Task to complete: After locating the line with "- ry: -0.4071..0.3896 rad", repeat it and every following line to the end of the listing, exactly. Omit the pictures.

Data below:

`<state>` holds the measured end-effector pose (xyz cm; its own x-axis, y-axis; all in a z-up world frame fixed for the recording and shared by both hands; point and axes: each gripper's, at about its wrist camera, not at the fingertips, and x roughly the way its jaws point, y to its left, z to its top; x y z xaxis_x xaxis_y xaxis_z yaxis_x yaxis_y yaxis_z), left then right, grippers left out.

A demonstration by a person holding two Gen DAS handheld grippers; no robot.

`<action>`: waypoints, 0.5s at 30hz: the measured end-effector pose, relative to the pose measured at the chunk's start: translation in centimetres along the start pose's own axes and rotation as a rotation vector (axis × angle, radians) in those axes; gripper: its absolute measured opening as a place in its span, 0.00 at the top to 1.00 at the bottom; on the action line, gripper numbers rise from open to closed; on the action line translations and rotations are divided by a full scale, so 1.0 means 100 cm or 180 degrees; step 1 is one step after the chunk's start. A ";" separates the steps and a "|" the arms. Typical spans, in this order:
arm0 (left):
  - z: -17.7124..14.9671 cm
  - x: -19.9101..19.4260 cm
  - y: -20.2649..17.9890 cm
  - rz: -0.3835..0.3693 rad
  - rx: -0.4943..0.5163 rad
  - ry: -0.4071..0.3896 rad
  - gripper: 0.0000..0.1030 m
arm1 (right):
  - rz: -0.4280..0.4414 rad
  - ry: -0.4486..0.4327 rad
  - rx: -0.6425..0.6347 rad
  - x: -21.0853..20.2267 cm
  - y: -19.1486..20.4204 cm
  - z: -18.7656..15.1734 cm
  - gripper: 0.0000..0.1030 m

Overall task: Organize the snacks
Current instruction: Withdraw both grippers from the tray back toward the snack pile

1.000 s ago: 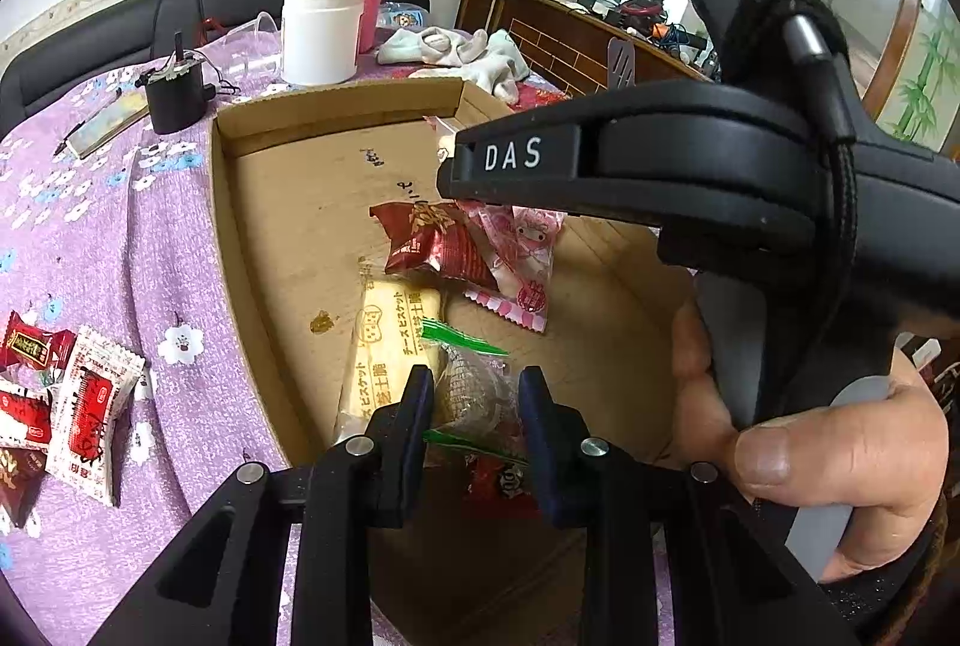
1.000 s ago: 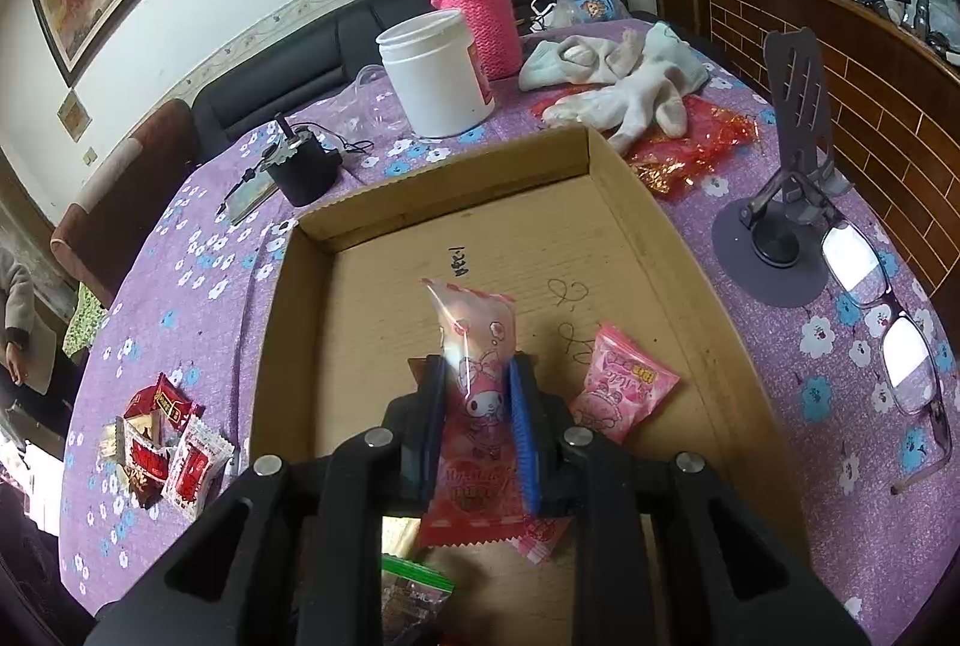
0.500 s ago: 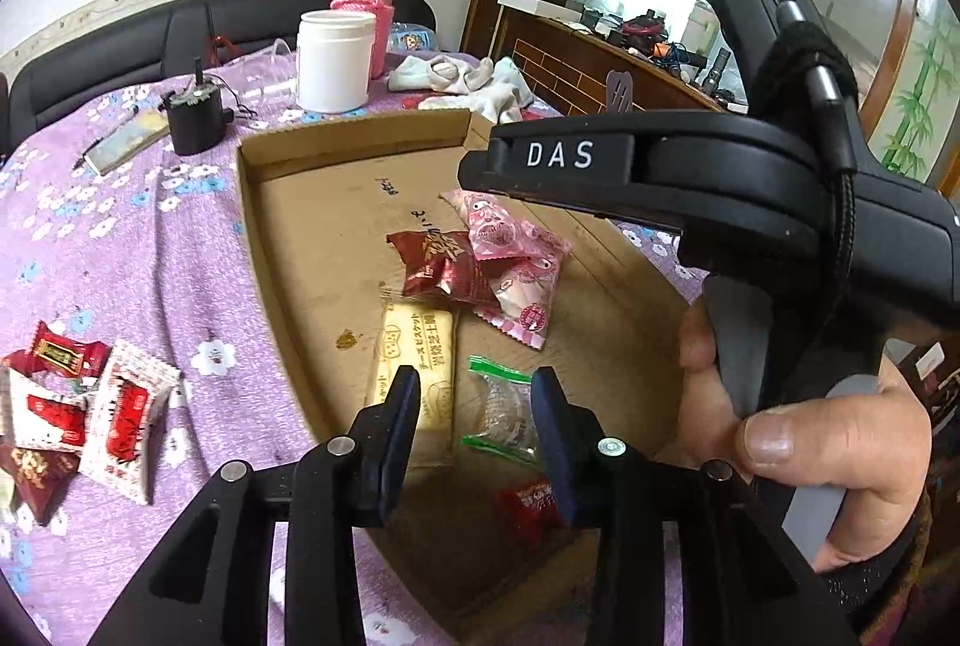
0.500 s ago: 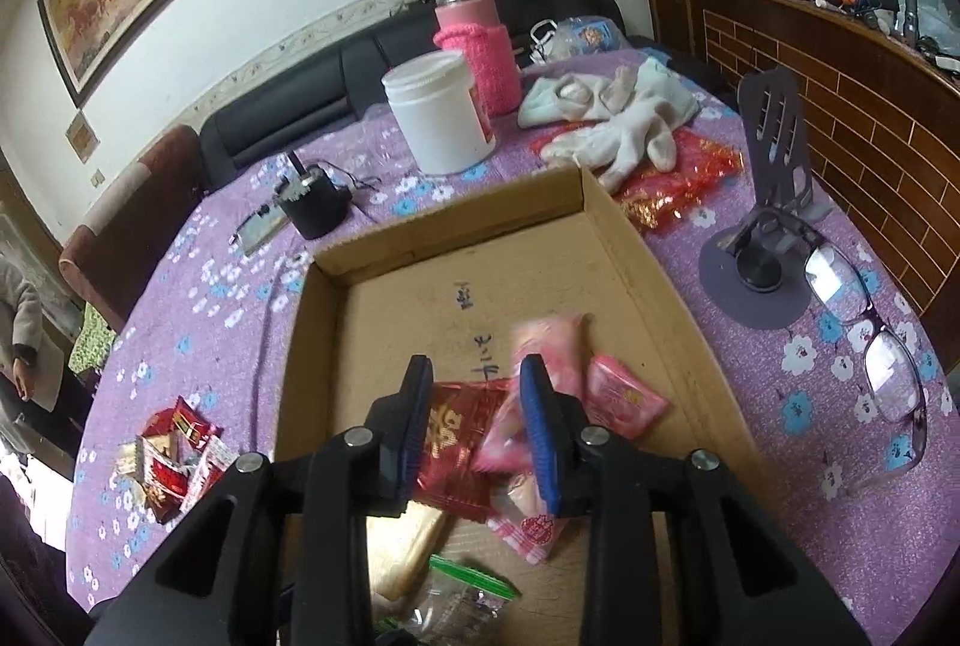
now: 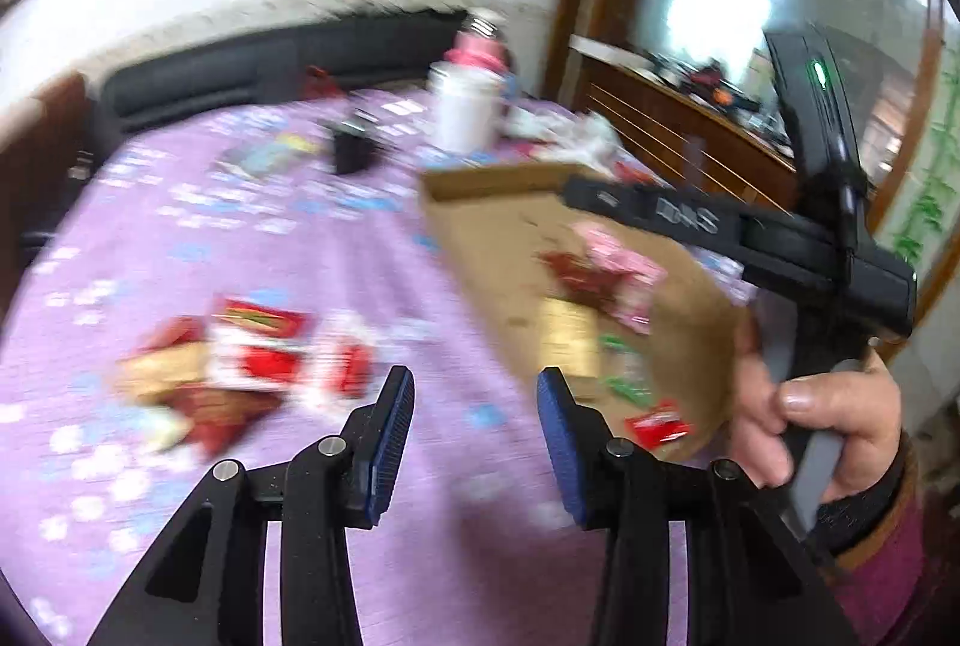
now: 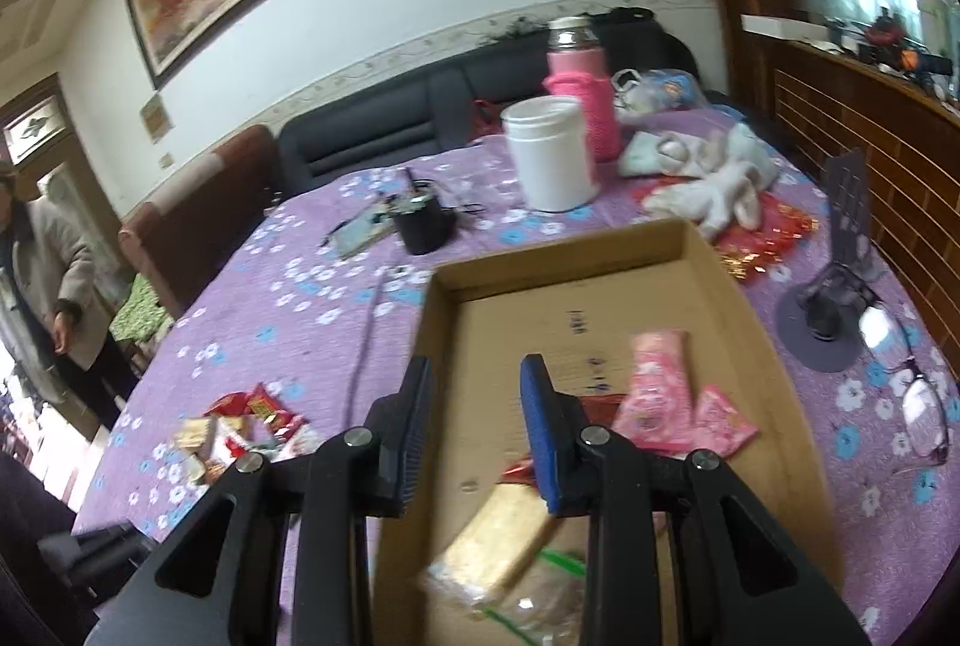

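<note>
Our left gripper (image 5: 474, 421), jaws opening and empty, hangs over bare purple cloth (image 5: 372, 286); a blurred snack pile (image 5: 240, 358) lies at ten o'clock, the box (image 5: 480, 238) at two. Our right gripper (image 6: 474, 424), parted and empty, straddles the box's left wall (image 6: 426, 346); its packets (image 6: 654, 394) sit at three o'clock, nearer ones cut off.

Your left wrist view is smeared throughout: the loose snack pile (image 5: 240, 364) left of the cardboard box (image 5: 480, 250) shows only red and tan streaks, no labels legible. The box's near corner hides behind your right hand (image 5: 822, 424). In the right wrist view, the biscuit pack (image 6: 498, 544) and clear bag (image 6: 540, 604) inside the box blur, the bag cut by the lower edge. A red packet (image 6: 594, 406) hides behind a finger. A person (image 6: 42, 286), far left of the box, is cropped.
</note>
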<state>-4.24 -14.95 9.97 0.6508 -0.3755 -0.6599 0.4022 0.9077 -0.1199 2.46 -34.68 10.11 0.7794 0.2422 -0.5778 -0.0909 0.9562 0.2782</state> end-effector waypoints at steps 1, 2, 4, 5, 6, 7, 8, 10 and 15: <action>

Task output:
  - ry: -0.4071..0.3896 rad
  - gripper: 0.0000..0.1030 m
arm1 (right):
  - rz: -0.4280..0.4414 rad
  - ry: -0.4486..0.4327 rad
  - rx: -0.6425..0.6347 rad
  - x: -21.0853..20.2267 cm
  - y: -19.1486..20.4204 cm
  - z: -18.7656..15.1734 cm
  - gripper: 0.0000..0.1030 m

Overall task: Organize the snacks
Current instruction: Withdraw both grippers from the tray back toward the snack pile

1.000 s ago: 
1.000 s ago: 
0.500 s ago: 
0.500 s ago: 
now: 
now: 

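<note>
Our left gripper (image 5: 474, 421), jaws opening and empty, hangs over bare purple cloth (image 5: 372, 286); a blurred snack pile (image 5: 240, 358) lies at ten o'clock, the box (image 5: 480, 238) at two. Our right gripper (image 6: 474, 424), parted and empty, straddles the box's left wall (image 6: 426, 346); its packets (image 6: 654, 394) sit at three o'clock, nearer ones cut off.

Your left wrist view is smeared throughout: the loose snack pile (image 5: 240, 364) left of the cardboard box (image 5: 480, 250) shows only red and tan streaks, no labels legible. The box's near corner hides behind your right hand (image 5: 822, 424). In the right wrist view, the biscuit pack (image 6: 498, 544) and clear bag (image 6: 540, 604) inside the box blur, the bag cut by the lower edge. A red packet (image 6: 594, 406) hides behind a finger. A person (image 6: 42, 286), far left of the box, is cropped.
</note>
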<state>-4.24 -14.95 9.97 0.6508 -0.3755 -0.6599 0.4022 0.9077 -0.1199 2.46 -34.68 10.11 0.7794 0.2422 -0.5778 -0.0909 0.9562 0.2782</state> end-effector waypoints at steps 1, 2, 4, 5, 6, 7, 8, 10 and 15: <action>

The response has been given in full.